Exercise brief
Could you output each line below exactly as it appears, excluding any pictures?

· · · · ·

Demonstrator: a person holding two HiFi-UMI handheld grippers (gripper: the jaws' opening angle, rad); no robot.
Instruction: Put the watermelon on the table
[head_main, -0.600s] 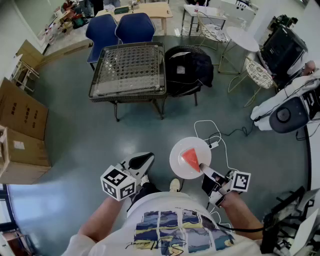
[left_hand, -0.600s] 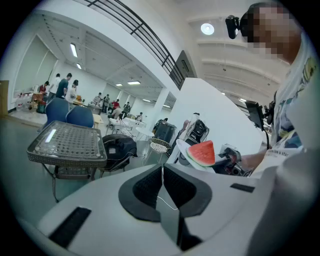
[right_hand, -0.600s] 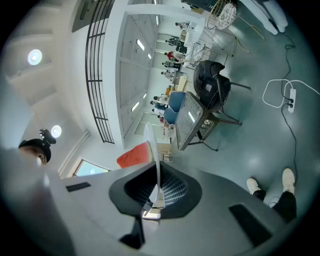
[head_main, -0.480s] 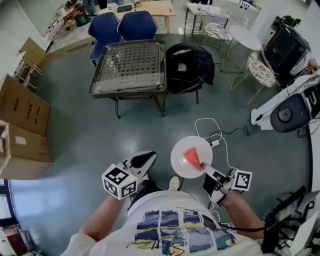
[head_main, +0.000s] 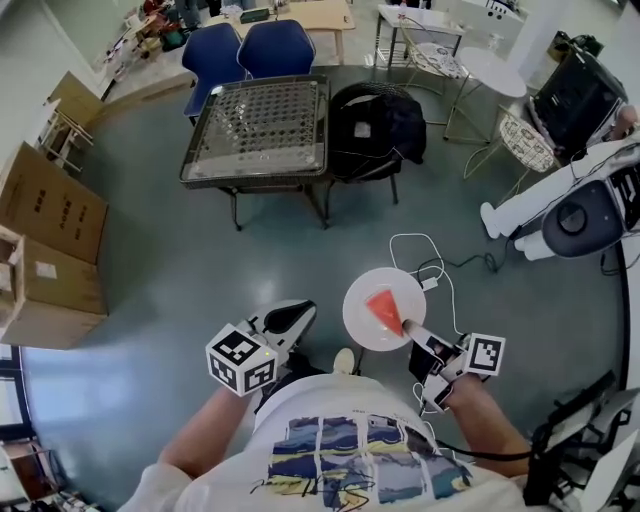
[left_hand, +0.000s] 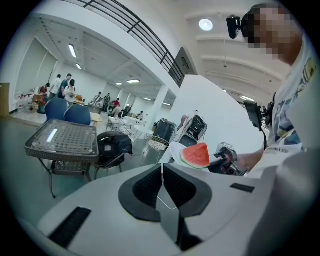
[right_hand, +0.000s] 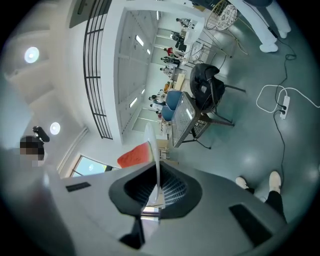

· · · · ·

Reply
Demonstrator: a person holding two HiFi-UMI handheld grippers (gripper: the jaws' opening angle, rad); no robot.
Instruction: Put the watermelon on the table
[head_main, -0.600s] 
[left_hand, -0.600s] 
[right_hand, -0.600s] 
[head_main, -0.480s] 
[head_main, +0.000s] 
[left_hand, +0.000s] 
[right_hand, +0.000s] 

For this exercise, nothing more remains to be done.